Myth-Busting: Ocean Plastic
There's been a video making the rounds of social media, showing rafts of debris floating in the ocean, most of it plastic. I keep seeing it being shared along with laments about how we humans are a scourge on the face of the earth and we're killing the ocean.
Only... that's not completely accurate. While the impact of plastic debris is undeniable, the actual ramifications of that are still somewhat murky. For one thing, the oft-quoted cliché that nature abhors a vacuum is quite true. And therefore we can safely theorize that plastic is going to be incorporated into the ecosystem, which it is. Floating debris becomes a 'plastic reef' which supports microbial communities that don't occur elsewhere in the seas. The tiniest of plastic bits can still carry a biofilm community of microbes.
It has been long believed that plastic is not biodegradable, but in recent years we've found that is simply not true. And it's not only microbes that eat plastic - there are waxworms that munch away on it, although they are helped along by microbes in their gut that aid in digestion. (like our own gut microbiome!) This is a slow process, but it means that the scare-mongering about 'plastics lasting forever!!!' isn't accurate and can be taken with a large grain of salt when evaluating the long-term impact of pollution on our oceans and world.
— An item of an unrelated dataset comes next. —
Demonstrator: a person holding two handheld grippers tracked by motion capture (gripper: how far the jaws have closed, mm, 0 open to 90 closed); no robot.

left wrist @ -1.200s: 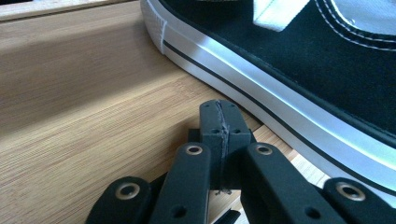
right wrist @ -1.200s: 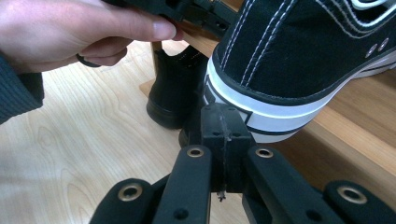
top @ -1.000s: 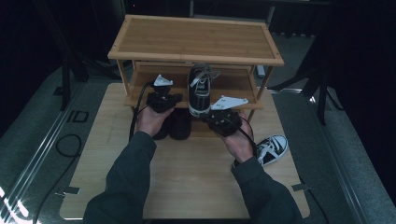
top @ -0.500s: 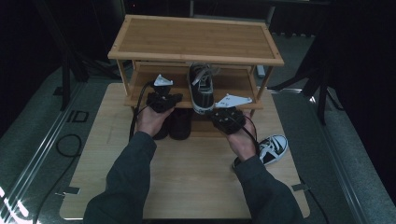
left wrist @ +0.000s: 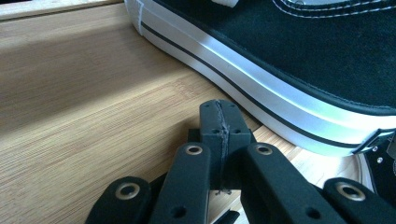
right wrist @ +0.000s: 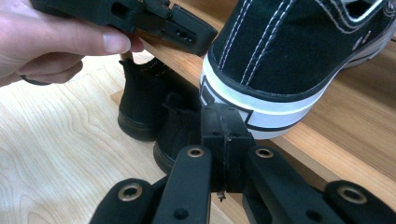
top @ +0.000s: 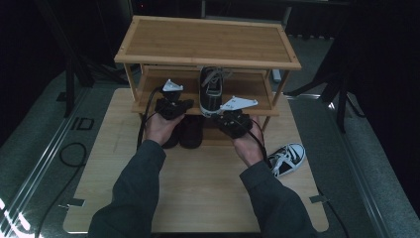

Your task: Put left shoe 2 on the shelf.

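Sneaker [top: 210,91] on shelf [top: 255,87], heel toward person (lengthwise front-back).

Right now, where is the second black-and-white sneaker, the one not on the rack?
In the high view the loose sneaker lies on the table at the right, beside the person's right forearm, below and right of the shoe rack.

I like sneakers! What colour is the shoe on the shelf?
The sneaker is black with white sole and stitching, clearest in the right gripper view.

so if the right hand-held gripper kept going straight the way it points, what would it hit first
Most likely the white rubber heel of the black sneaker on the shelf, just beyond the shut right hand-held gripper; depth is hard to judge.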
Scientists studying the mass of plastic in the ocean have been reporting, with undisguised surprise, that there isn't as much of it in the ocean as there ought to be. How much less? About a hundred times less than was originally calculated. How much of that is due to biodegration through microbial means is still being studied, but that is certainly a factor. Even when not fully broken down, plastic particles less than a millimeter in size become so weighed down by their biofilms that they sink to the bottom of the ocean and become part of the substrate.
So do we need to worry about plastic in the oceans? Sure. I'm not suggesting you walk out on the pier and pitch your trash in. But on the other hand, we don't need to worry that the seas of the world are going to become so choked with floating plastic as to make them unnavigable. I wonder if these plastic reefs don't offer tiny organisms shelter from predators, much like, say, Sargasso mats do. There are drawbacks - the microbes carried by the plastic might be pathogenic - and benefits, like this patent for floating microbes on plastic beads to eat oil (yes, microbes eat that, too. Seriously. If it exists in the ecosystem, I can guarantee you something is going to eat it!).